In 1934 O’Nolan and his student friends found a short-lived magazine called Blather. The writing here, though clearly bearing the marks of youthful bravado, again somewhat anticipates O’Nolan’s later work, in this case his Cruiskeen Lawn column as Myles na gCopaleen. Having studied the German language in Dublin, he may have spent at least parts of 1933 and 1934 in Germany, namely in Cologne and Bonn, although details are uncertain and contested.

A key feature of O’Nolan’s personal situation is his status as an Irish government civil servant, who, as a result of his father’s relatively early death, is obliged to support ten siblings, including an elder brother who is an unsuccessful writer. Given the desperate poverty of Ireland in the 1930s to 1960s, a job as a civil servant is considered prestigious, being both secure and pensionable with a reliable cash income in a largely agrarian economy. The Irish civil service is fairly strictly apolitical, prohibiting Civil Servants above the level of clerical officer from publicly expressing political views. This fact alone contributes to his use of pseudonyms, though he had started to create character-authors even in his pre-civil service writings. He rises to be quite senior, serving as private secretary to Seán T. O’Kelly and Seán McEntee.

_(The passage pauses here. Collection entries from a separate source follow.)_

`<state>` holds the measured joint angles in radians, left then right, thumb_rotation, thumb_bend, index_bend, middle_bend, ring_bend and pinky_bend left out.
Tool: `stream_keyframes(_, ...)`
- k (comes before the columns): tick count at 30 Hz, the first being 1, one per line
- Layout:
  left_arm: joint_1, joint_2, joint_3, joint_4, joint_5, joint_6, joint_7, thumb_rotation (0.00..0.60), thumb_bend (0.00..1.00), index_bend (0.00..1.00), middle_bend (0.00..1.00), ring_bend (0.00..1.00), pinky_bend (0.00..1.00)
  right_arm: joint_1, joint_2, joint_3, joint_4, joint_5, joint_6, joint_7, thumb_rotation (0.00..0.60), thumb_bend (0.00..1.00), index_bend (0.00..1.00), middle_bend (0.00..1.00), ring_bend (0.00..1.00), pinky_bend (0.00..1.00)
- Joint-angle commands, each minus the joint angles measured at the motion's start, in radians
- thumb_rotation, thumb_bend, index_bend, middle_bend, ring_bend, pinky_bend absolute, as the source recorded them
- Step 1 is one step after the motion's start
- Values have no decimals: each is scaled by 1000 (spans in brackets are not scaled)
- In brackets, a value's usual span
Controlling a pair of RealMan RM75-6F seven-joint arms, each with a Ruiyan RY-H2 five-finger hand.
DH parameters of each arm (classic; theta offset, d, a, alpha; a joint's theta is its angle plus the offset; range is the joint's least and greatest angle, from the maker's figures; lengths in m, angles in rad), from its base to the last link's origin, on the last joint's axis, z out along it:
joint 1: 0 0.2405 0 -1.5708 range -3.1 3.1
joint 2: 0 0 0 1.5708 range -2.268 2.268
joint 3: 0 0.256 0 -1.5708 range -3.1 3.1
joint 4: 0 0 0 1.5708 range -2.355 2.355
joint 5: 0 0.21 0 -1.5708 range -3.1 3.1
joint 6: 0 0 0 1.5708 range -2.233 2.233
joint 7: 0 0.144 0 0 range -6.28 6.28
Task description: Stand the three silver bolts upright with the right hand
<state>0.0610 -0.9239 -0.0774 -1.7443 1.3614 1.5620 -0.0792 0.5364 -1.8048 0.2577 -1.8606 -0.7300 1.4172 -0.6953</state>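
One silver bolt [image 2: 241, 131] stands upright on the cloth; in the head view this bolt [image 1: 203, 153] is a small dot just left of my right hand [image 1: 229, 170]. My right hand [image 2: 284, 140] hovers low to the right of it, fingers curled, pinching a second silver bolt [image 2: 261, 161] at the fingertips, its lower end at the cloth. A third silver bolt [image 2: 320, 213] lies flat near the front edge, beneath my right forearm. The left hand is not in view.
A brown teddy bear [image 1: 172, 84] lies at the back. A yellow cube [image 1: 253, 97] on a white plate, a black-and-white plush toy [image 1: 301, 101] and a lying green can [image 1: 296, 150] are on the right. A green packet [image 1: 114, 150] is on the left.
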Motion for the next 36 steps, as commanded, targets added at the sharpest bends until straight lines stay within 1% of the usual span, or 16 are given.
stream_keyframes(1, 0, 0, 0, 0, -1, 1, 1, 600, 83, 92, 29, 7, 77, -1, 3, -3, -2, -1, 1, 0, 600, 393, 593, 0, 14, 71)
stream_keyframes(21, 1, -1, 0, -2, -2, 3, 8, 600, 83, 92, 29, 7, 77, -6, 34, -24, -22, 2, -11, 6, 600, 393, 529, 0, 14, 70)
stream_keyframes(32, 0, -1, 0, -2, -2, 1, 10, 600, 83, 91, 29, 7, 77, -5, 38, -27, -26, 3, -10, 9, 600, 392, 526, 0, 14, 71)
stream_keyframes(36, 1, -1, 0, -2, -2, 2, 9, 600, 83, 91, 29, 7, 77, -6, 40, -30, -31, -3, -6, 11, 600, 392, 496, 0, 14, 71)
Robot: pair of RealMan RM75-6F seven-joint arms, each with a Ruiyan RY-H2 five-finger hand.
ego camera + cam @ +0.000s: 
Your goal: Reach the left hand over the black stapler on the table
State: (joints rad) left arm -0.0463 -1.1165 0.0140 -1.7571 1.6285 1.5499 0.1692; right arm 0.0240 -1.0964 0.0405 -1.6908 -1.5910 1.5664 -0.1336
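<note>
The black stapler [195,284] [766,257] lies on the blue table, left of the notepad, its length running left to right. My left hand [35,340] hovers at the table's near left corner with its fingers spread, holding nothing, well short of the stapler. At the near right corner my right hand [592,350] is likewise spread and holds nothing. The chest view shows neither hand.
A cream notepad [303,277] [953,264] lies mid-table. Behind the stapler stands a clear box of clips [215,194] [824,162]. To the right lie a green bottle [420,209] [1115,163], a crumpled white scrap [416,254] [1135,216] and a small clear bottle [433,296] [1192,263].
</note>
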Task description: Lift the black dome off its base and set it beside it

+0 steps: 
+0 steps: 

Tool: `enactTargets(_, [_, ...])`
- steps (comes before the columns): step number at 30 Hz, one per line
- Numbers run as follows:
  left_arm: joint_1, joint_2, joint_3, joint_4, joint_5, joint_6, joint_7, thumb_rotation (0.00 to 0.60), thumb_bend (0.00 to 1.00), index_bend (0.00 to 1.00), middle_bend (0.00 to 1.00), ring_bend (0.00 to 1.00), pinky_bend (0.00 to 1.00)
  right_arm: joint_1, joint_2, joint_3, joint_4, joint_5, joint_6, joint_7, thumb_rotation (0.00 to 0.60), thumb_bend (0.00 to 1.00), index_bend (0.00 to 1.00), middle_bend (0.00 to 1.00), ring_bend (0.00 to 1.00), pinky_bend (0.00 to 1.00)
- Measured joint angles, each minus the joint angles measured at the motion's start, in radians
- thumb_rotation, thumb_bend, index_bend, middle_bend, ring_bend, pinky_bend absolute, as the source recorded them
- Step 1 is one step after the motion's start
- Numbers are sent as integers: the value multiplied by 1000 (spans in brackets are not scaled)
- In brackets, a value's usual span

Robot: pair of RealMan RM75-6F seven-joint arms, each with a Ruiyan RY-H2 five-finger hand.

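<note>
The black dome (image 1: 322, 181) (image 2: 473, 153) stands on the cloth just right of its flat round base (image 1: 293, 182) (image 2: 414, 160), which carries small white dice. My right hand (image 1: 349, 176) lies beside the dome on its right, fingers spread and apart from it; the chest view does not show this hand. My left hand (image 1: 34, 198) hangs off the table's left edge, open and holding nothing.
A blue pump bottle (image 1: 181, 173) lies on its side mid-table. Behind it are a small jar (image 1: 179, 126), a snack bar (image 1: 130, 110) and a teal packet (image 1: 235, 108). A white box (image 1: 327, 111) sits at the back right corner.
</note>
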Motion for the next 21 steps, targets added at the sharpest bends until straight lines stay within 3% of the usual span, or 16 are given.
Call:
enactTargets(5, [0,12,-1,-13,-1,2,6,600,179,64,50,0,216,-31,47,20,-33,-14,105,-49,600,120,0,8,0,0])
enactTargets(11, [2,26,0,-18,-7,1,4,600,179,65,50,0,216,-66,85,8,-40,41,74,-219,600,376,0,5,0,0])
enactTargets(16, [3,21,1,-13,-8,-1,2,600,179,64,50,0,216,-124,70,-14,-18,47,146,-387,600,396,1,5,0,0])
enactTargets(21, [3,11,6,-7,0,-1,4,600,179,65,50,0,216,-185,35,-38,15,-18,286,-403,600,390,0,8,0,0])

Although O’Nolan is a well-known character in Dublin during his lifetime, relatively little is known about his personal life. On December 2, 1948, he marries Evelyn McDonnell, a typist in the Department of Local Government. On his marriage he moves from his parental home in Blackrock to nearby Merrion Street, living at several further locations in South Dublin before his death. The couple has no children.

O’Nolan is an alcoholic for much of his life and suffers from ill health in his later years. He suffers from throat cancer and dies from a heart attack in Dublin on the morning of April 1, 1966. He is buried in Deans Grange Cemetery in Dublin.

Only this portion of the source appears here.